If that happens, it would be a blow to the city’s long-running effort to be as restrictive as possible with its “may issue” carry permit approach to allowing citizens to exercise their Second Amendment rights inside the city.
While Judge Frederick J. Scullin gave the city some breathing room, the District may be running on borrowed time to comply with his July court ruling in the case of Palmer v. District of Columbia that the city craft a concealed carry regulation that passes constitutional muster. The current scheme does not appear to do that. According to the newspaper, plaintiff’s attorney Alan Gura has argued that the District so far has not “lived up” to its obligation under the July ruling.
At that time, Judge Scullin ruled that, “in light of Heller, McDonald and their progeny, there (was) no longer any basis on which this court (could) conclude that the District of Columbia’s total ban on the public carrying of ready-to-use handguns outside the home (was) constitutional under any level of scrutiny.”

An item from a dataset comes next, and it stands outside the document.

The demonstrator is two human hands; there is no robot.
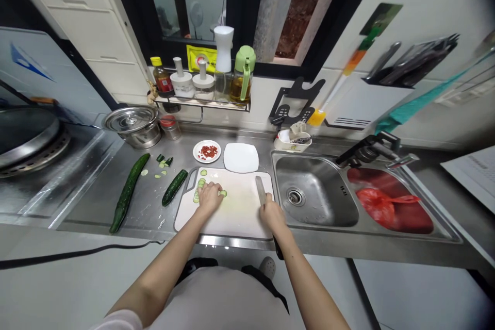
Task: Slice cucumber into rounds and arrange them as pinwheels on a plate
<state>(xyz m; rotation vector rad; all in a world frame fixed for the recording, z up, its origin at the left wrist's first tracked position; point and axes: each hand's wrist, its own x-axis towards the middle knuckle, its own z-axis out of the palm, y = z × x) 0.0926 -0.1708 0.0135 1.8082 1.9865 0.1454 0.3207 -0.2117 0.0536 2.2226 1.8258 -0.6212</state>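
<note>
My left hand (210, 198) rests on the left part of the white cutting board (240, 216), its fingers curled over cucumber slices (201, 182). One more round slice (223, 193) sits at the right side of this hand, and another lies near the board's top left corner. My right hand (271, 214) is closed around the handle of a kitchen knife (260, 188) at the board's right side, blade pointing away from me. Left of the board lie a shorter piece of cucumber (175, 187) and a long whole cucumber (129, 192). How many slices are under my left fingers is hidden.
Behind the board stand a plate of chopped red pieces (196, 153) and a white square plate (241, 158). Cucumber scraps (164, 161) lie on the steel counter. A double sink (317, 224) is at right, a lidded pot (141, 136) at left. Bottles fill a rack (216, 105).
</note>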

Earlier in November, Judge Scullin denied a motion by the city to reconsider his July ruling. Some in the firearms community have quietly suggested that the District appears to be doing whatever it can to stall implementation of regulations that actually comply with the judge’s order.
According to the Washington Times, Gura argued that “There is no way in the world my clients can obtain a license to carry a gun.”
He also told a reporter outside the courthouse that the Second Amendment “is a right of the people. It’s not the right of a few people who the police chief selects.”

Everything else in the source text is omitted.